Harvey tracks Kate down, even though she no longer wants to see him. She is wounded and fears being wounded even more. As Harvey tries to convince her that she should give their relationship a chance, they have their pivotal conversation, in which Kate says,

I’m not going to do it. I’m not going to do it, because it’ll hurt. . . . and I won’t do it. . . .

You see, what I think it is, is . . . is that I think I’m more comfortable with being disappointed. I think I’m angry with you for trying to take that away.

Since we were escorting our five children across the Pacific, my wife and I were separated during our flight, catching pieces of movies on our individual screens in between naps and meals. Sometime later during the trip, our youngest was asleep and we got to sit together for a while. We’d both watched Last Chance Harvey, and we both remembered what Kate had said. At the time we understood that even though disappointment is painful, it can become more comfortable than hoping for miracles and risking deeper loss. Maybe that’s why we continue to watch the film from time to time. . . because we still understand that. And when fear accompanies hope, as it often does, we do our best to press on, more guarded, but pressing on.

Last Chance Harvey doesn’t end with “happily ever after,” but it does end with a hopeful beginning. Harvey decides to stay longer in London, and Kate agrees to open her heart to the possibilities with him.
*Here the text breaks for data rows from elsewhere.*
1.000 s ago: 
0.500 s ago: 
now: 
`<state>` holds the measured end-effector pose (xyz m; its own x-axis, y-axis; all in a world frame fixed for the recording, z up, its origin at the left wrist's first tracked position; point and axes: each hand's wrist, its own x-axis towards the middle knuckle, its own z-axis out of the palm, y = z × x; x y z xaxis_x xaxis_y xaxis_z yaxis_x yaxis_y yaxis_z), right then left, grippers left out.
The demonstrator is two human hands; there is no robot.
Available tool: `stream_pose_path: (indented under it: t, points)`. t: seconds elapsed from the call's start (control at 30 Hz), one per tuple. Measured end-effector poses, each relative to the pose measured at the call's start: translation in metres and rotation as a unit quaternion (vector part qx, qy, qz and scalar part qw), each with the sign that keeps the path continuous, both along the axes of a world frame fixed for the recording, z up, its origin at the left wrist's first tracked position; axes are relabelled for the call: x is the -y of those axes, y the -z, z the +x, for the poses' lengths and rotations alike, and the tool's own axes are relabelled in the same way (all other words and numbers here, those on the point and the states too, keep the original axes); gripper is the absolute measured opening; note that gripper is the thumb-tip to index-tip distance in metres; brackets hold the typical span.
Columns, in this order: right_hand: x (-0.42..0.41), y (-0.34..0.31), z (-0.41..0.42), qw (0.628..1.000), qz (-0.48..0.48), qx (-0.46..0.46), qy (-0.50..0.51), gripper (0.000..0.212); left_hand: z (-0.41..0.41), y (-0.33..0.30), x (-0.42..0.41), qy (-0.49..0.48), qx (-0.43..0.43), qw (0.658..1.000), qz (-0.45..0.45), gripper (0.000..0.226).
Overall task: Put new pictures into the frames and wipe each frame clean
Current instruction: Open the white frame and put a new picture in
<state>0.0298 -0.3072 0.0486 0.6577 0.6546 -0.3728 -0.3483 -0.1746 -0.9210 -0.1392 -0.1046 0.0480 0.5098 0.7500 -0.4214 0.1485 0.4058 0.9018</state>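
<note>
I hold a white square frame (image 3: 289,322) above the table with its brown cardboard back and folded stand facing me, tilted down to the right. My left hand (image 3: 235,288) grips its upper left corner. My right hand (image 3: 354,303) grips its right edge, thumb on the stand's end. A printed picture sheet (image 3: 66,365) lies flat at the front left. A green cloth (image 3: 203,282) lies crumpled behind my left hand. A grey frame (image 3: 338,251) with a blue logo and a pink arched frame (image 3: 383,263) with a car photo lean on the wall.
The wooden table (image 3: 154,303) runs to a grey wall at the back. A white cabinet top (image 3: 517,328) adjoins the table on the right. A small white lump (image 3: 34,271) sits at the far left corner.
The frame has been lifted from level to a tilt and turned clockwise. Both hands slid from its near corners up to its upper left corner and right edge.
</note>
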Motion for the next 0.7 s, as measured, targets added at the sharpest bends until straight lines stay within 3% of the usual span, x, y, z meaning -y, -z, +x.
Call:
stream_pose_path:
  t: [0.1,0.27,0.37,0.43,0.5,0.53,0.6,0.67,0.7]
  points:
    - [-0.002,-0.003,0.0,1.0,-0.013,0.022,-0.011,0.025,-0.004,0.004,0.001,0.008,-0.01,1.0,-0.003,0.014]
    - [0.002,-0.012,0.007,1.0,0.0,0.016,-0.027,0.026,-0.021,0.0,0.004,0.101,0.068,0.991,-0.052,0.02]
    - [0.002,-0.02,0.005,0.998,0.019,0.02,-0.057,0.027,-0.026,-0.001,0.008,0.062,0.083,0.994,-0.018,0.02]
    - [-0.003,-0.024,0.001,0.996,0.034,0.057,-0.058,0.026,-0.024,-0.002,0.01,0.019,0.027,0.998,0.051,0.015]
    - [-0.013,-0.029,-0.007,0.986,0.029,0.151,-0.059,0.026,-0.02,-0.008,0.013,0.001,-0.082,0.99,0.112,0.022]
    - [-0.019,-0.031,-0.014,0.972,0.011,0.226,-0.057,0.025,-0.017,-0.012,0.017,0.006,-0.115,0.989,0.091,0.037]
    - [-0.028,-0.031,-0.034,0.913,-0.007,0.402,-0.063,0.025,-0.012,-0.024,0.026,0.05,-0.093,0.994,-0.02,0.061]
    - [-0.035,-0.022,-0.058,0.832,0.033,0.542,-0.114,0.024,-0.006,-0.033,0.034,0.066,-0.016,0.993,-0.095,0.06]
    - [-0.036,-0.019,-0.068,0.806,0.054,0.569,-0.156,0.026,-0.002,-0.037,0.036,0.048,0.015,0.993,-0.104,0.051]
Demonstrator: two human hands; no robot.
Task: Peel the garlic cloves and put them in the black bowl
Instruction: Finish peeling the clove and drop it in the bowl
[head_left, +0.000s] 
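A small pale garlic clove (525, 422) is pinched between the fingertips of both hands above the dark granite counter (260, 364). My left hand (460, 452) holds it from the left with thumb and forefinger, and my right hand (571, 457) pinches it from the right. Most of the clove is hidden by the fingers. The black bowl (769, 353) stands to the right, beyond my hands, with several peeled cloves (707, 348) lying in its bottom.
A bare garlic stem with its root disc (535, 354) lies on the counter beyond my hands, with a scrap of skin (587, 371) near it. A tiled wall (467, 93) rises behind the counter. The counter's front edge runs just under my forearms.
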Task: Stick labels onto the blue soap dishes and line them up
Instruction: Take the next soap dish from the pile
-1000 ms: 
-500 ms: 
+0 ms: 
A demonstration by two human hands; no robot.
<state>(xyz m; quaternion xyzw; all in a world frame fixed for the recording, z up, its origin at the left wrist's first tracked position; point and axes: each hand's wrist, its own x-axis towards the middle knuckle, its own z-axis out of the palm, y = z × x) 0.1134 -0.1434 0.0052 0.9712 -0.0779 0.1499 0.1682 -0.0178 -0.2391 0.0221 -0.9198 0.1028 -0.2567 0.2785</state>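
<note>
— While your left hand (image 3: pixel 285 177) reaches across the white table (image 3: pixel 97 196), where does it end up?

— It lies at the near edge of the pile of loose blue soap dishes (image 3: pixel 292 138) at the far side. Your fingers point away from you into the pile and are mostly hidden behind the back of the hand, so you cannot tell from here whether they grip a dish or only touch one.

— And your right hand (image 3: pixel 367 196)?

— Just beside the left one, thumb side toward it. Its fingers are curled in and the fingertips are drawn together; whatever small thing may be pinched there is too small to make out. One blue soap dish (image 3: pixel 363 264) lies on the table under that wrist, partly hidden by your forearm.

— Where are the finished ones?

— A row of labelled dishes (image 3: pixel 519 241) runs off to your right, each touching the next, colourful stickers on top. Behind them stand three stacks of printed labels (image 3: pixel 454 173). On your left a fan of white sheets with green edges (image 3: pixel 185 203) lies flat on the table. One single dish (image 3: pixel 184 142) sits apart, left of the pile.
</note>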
As the two start down this new road together, Harvey remembers their first encounter and asks Kate to continue the interview that she’d started with him at the airport. She does:

“Name?” she asks.

He replies, “Harvey Shine.”

“Place of residence?”

“I’m in transition.”

Here’s the trailer:

And here’s a “Back Stage interview with Thompson and Hoffman, in which they talk about the mood and personality of the movie. When discussing the on-screen relationship between the two characters and how that was reflected in the film-making process, Hoffman says,

I always said that you always know who your friends are [. . . .] Your really good friends are the people that you can sit at a table with and not talk [. . . .] And we said, whatever the specialness about that relationship was, could we do this movie like that?

[photo: “Yellow Point: Somerset House Fountains,” by Tania Caruso, used under a Creative Commons license]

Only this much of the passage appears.